Exercise
All lines from the opening of the data to the line containing "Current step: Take" must be returned unchanged, and only those lines.
+++ Collected material +++
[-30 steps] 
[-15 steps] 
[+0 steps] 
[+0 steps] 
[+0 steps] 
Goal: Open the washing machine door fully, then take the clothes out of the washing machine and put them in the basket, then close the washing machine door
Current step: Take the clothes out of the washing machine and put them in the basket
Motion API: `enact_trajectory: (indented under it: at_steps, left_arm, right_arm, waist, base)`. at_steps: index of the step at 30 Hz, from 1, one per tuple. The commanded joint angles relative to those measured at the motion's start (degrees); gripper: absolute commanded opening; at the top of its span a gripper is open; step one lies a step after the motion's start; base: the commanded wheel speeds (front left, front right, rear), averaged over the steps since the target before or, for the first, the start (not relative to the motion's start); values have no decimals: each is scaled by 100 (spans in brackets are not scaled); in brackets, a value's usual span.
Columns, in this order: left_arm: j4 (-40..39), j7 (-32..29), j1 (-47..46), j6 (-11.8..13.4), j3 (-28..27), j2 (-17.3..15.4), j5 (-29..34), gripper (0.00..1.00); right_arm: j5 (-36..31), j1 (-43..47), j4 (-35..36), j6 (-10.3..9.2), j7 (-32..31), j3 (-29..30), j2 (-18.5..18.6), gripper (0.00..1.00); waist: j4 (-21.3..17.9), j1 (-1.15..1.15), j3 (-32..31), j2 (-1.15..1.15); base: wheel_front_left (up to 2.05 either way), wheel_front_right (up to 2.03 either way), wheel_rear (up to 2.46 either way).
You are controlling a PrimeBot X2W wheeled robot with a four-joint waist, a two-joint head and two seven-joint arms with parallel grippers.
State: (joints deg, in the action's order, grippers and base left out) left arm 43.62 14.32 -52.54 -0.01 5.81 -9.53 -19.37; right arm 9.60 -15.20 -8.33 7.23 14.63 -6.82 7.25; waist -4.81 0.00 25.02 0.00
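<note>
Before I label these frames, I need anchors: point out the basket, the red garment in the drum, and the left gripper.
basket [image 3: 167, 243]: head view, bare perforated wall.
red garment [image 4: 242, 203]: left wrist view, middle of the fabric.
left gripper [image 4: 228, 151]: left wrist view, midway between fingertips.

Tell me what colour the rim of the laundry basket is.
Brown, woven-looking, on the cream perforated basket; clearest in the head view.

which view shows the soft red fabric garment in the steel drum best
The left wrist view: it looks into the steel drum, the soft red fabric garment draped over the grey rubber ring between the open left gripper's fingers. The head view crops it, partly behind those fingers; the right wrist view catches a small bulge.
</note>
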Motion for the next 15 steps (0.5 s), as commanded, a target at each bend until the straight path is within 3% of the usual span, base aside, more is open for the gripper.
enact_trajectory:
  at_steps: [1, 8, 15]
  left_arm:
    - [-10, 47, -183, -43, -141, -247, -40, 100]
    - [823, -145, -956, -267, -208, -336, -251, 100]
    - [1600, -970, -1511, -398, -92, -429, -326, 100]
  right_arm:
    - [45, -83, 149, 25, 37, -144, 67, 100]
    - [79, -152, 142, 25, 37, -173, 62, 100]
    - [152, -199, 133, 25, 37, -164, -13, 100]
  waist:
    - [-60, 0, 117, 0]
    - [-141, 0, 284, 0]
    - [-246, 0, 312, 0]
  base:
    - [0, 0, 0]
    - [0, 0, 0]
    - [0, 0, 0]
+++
Answer to this problem
[-30 steps] 
[-15 steps] 
[+0 steps] 
[+0 steps] 
[+0 steps] 
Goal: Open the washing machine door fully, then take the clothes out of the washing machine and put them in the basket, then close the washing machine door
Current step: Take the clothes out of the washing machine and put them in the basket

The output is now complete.